▶ **YOUR TASK**
Nothing but the lines below from the one with "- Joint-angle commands" through the one with "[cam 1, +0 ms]" should be output, each exactly as given, and no pictures.

******************************

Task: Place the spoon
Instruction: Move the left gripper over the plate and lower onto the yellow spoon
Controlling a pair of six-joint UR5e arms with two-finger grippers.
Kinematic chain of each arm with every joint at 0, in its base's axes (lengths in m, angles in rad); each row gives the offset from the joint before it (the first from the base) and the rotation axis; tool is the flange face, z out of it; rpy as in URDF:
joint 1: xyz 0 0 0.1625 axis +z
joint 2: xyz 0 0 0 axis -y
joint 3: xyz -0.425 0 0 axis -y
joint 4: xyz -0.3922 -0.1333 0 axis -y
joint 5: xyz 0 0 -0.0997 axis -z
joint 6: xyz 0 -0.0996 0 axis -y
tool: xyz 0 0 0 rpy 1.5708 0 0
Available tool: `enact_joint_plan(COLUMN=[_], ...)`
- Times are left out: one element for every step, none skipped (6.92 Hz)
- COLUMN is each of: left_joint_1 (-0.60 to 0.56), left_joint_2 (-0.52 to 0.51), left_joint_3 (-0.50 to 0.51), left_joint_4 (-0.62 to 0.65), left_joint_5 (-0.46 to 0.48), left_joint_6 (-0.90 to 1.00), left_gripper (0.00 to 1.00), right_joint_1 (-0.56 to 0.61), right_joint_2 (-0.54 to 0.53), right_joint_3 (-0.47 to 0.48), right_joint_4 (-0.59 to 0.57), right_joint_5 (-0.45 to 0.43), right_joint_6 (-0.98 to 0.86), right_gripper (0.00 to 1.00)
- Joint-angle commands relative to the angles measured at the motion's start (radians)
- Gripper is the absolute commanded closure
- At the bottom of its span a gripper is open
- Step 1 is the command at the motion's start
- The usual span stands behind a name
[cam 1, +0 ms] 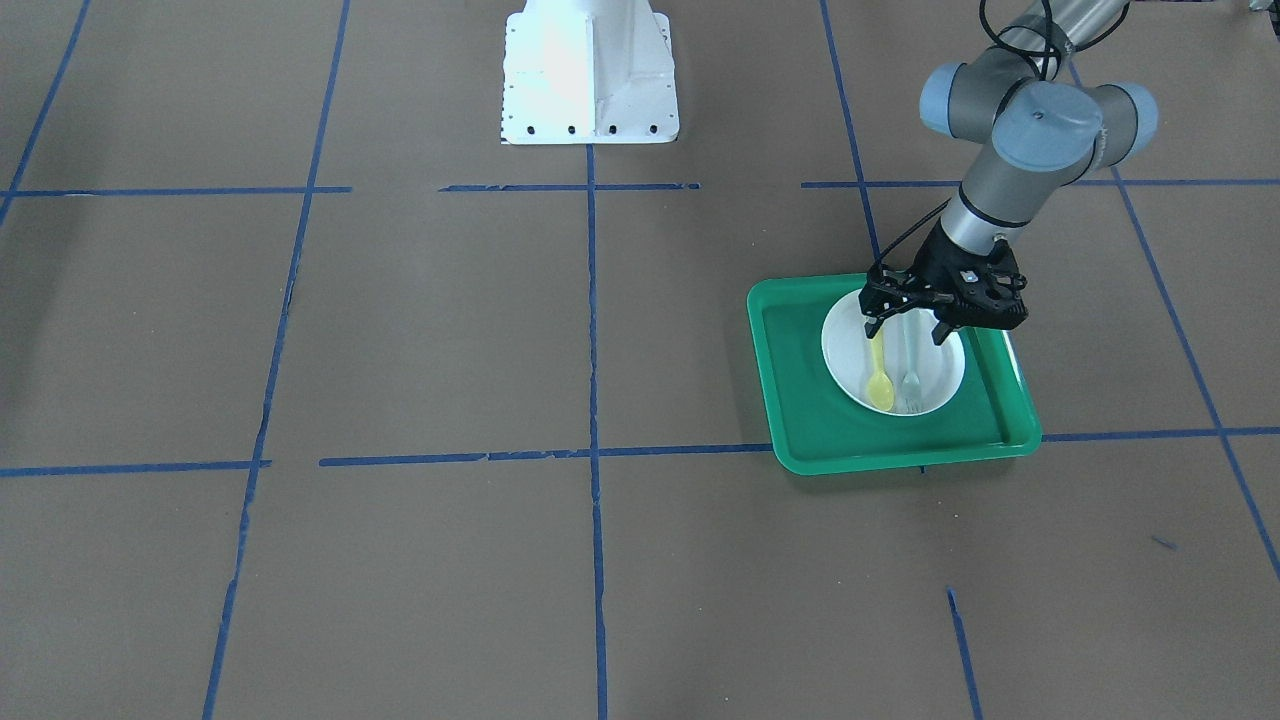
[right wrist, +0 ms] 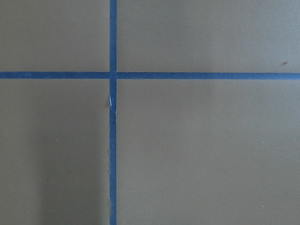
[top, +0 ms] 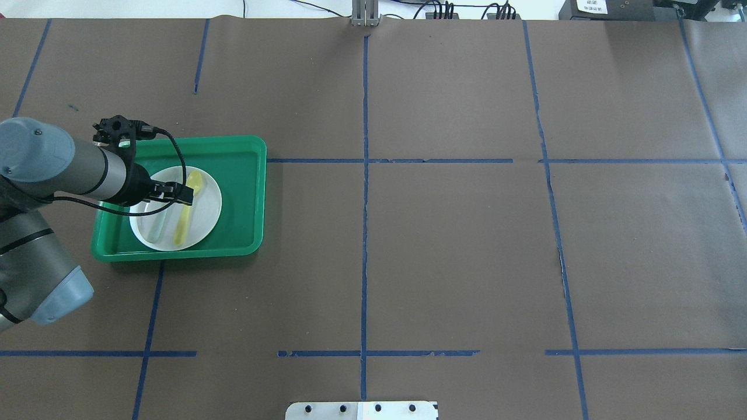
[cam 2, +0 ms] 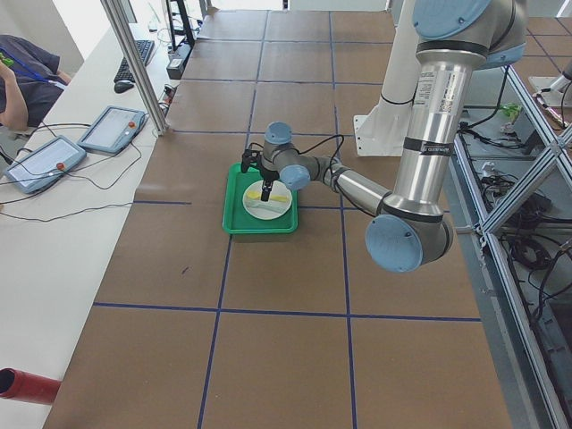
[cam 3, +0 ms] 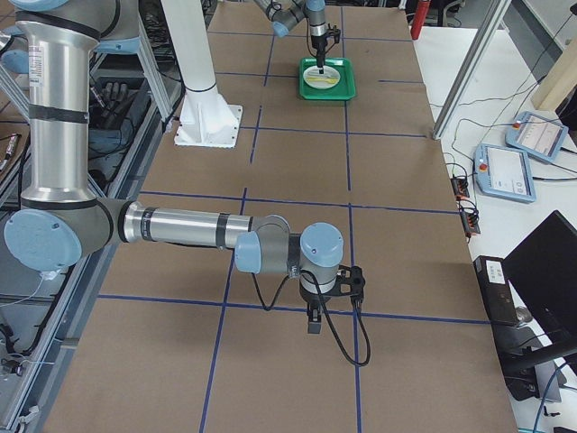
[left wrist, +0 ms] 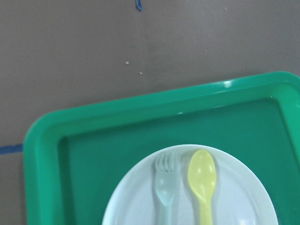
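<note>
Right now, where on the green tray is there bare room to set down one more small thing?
The tray is bare in the strip between the plate and its rim on the robot's right. The plate is crowded: spoon and fork lie side by side on it, and the left hand hangs open over their handles.

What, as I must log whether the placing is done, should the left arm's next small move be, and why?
Probably lift the left gripper straight up, clear of the dish. It hangs open over the white plate, and the spoon lies flat on that plate beside the fork, apparently ungripped.
</note>
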Motion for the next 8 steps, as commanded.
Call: enact_joint_plan(left_joint_1=[0.014, 0.014, 0.015, 0.015, 0.015, 0.015, 0.015, 0.021], left_joint_2=[-0.034, -0.040, -0.042, -0.042, -0.046, -0.050, -0.050, -0.051], left_joint_3=[0.037, 0.049, 0.052, 0.057, 0.069, 0.087, 0.089, 0.089], left_joint_4=[0.002, 0.002, 0.001, 0.001, -0.001, -0.002, -0.002, -0.002], left_joint_5=[0.005, 0.005, 0.005, 0.004, 0.005, 0.004, 0.002, 0.001], left_joint_6=[-0.006, 0.000, 0.001, 0.000, 0.000, 0.001, 0.001, 0.000], left_gripper=[0.30, 0.36, 0.36, 0.35, 0.35, 0.35, 0.35, 0.36], right_joint_1=[0.000, 0.000, 0.000, 0.000, 0.000, 0.000, 0.000, 0.000], right_joint_2=[0.001, 0.002, 0.000, 0.001, 0.000, 0.001, 0.000, 0.000], right_joint_3=[0.000, 0.000, 0.000, 0.000, 0.000, 0.000, 0.000, 0.000], right_joint_4=[0.000, 0.000, -0.002, 0.000, 0.000, 0.000, 0.000, 0.000], right_joint_5=[0.000, 0.000, 0.000, 0.000, 0.000, 0.000, 0.000, 0.000], right_joint_6=[0.000, 0.000, 0.000, 0.000, 0.000, 0.000, 0.000, 0.000], right_gripper=[0.00, 0.00, 0.00, 0.00, 0.00, 0.00, 0.00, 0.00])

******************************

▶ **ANSWER TO THE EXERCISE**
- Joint-angle commands relative to the angles measured at the motion's start (radians)
- Gripper is the absolute commanded closure
- At the bottom of its span a gripper is open
- Step 1 is the command at the motion's start
- The usual span stands behind a name
[cam 1, +0 ms] 

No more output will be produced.